TASK REQUIREMENTS ▸ Word for word, please restate the line that contains "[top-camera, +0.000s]" and all lines after it through the end of the material, minus the pictures.

<<<<

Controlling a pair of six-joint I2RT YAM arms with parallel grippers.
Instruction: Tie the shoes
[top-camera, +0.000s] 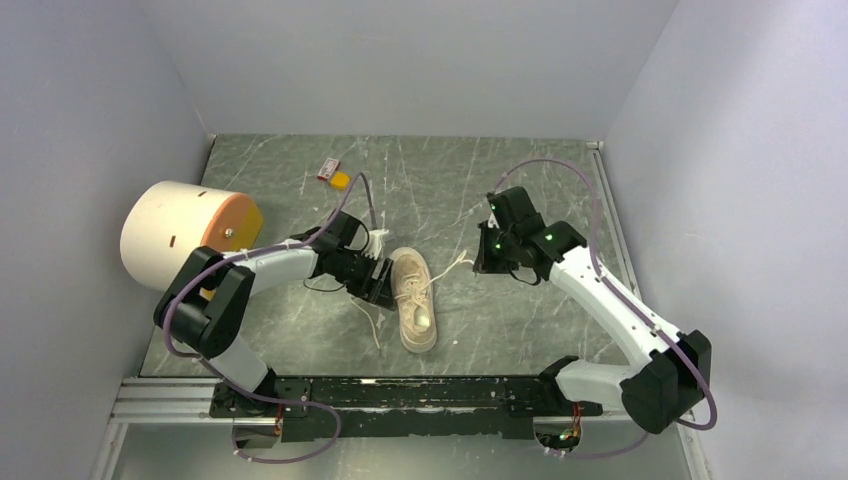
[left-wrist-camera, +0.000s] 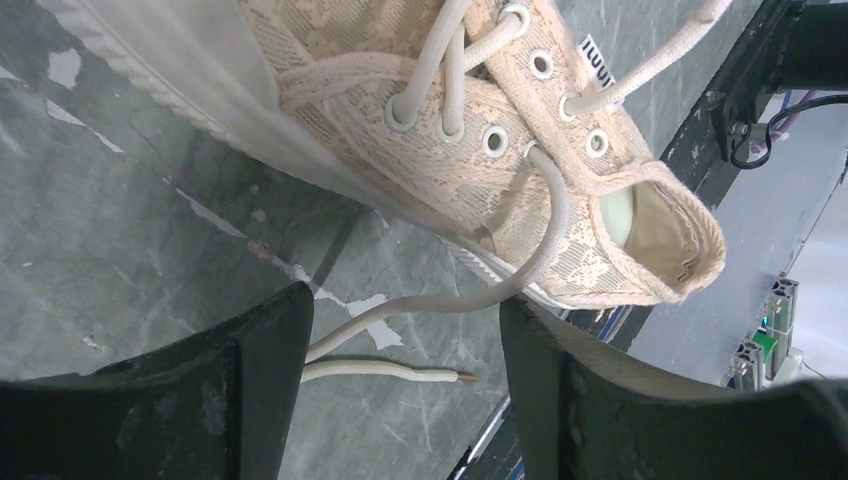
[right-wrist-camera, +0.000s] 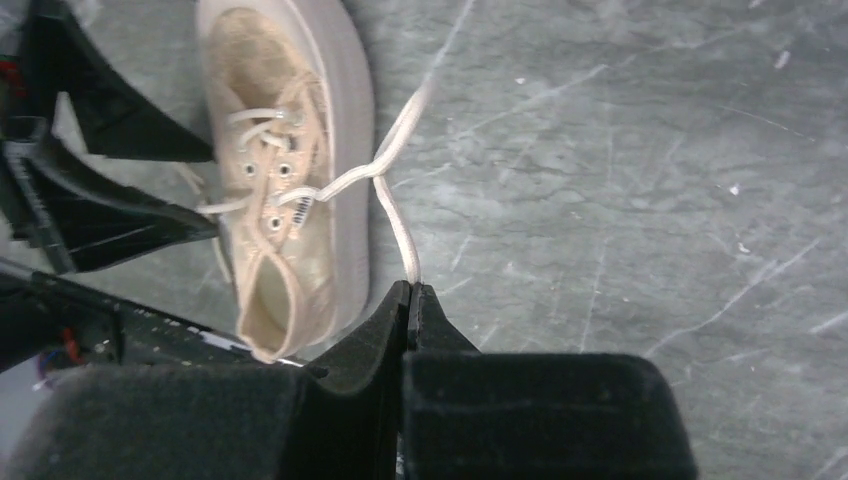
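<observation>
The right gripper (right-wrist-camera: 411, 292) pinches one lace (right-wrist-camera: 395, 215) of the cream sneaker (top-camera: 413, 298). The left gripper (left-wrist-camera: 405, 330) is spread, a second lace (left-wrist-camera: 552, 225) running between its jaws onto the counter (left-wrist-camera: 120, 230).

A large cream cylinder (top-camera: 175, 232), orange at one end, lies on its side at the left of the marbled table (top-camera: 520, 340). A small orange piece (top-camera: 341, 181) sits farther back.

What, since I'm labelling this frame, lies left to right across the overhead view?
cream-and-orange cylinder → left hand → sneaker → right hand, shut on a lace
</observation>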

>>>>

EXERCISE SOLUTION ▸
[top-camera, +0.000s] 
[left-wrist-camera, +0.000s] 
[right-wrist-camera, +0.000s] 
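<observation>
The right gripper (right-wrist-camera: 411, 292) pinches one lace (right-wrist-camera: 395, 215) of the cream sneaker (top-camera: 413, 298). The left gripper (left-wrist-camera: 405, 330) is spread, a second lace (left-wrist-camera: 552, 225) running between its jaws onto the counter (left-wrist-camera: 120, 230).

A large cream cylinder (top-camera: 175, 232), orange at one end, lies on its side at the left of the marbled table (top-camera: 520, 340). A small orange piece (top-camera: 341, 181) sits farther back.

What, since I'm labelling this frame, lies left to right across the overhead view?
cream-and-orange cylinder → left hand → sneaker → right hand, shut on a lace
</observation>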

The answer given is complete as it stands.